Task goal: Scan the material below for lines with the word "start" and report how many there are, with nothing added.

::::::::::

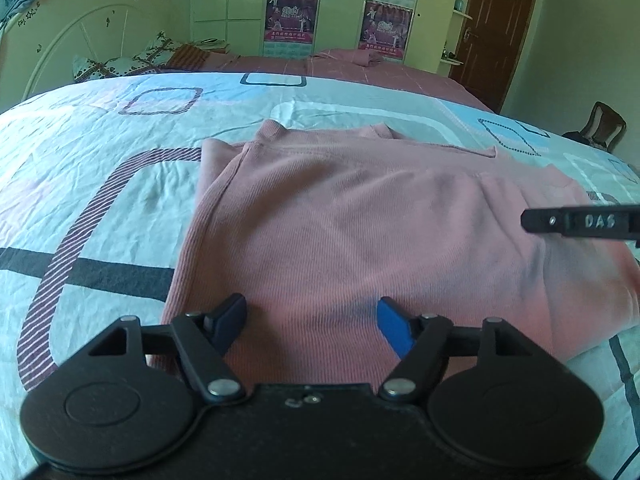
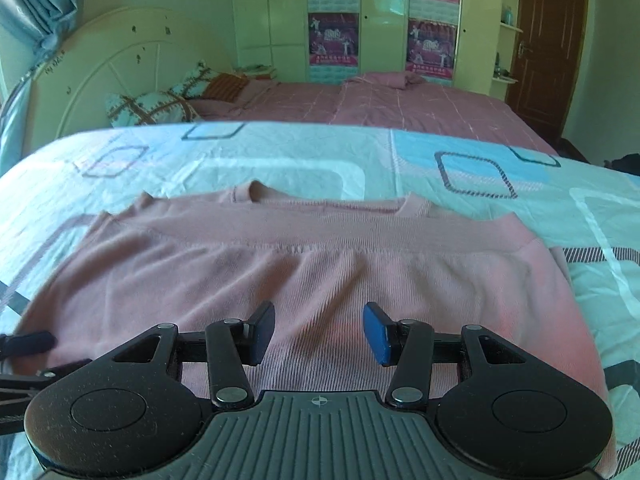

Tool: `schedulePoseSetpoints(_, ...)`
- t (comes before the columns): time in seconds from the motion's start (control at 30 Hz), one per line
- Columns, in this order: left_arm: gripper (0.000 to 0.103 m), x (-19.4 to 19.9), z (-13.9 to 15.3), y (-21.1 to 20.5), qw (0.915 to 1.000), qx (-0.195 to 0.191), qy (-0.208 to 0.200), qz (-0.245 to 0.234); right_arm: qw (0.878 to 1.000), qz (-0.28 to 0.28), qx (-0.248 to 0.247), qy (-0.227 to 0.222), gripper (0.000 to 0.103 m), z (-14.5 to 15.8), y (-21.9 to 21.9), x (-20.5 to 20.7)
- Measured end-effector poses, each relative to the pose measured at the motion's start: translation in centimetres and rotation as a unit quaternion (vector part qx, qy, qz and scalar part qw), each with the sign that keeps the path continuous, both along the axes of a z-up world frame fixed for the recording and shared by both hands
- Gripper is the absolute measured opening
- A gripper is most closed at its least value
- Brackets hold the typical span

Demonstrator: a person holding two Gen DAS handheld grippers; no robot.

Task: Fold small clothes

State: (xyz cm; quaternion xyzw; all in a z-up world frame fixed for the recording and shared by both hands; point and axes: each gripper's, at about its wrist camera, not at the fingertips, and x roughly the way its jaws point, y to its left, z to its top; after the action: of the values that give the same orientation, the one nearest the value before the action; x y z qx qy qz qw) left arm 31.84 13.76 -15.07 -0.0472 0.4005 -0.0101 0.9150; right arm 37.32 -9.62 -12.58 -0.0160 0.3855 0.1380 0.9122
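1 pink garment (image 1: 360,220), 2 grippers, 2 pillows, 4 posters, 1 door (image 2: 548,40).

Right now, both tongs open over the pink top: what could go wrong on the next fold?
1. Both the left tongs and right tongs are open above the middle of the pink top, not an edge; closing here may bunch the fabric.
2. The top is already layered, so a pinch could catch only one layer.
3. The patterned bedsheet is wrinkled and may get pinched too.

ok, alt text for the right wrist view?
An open right tool hangs over a folded pink ribbed knit garment lying on a pale blue patterned bedsheet. A pink checked bed and cream wardrobe stand behind.
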Motion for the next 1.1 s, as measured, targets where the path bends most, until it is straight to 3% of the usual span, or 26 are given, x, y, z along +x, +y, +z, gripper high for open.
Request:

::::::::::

Solution to this problem: 2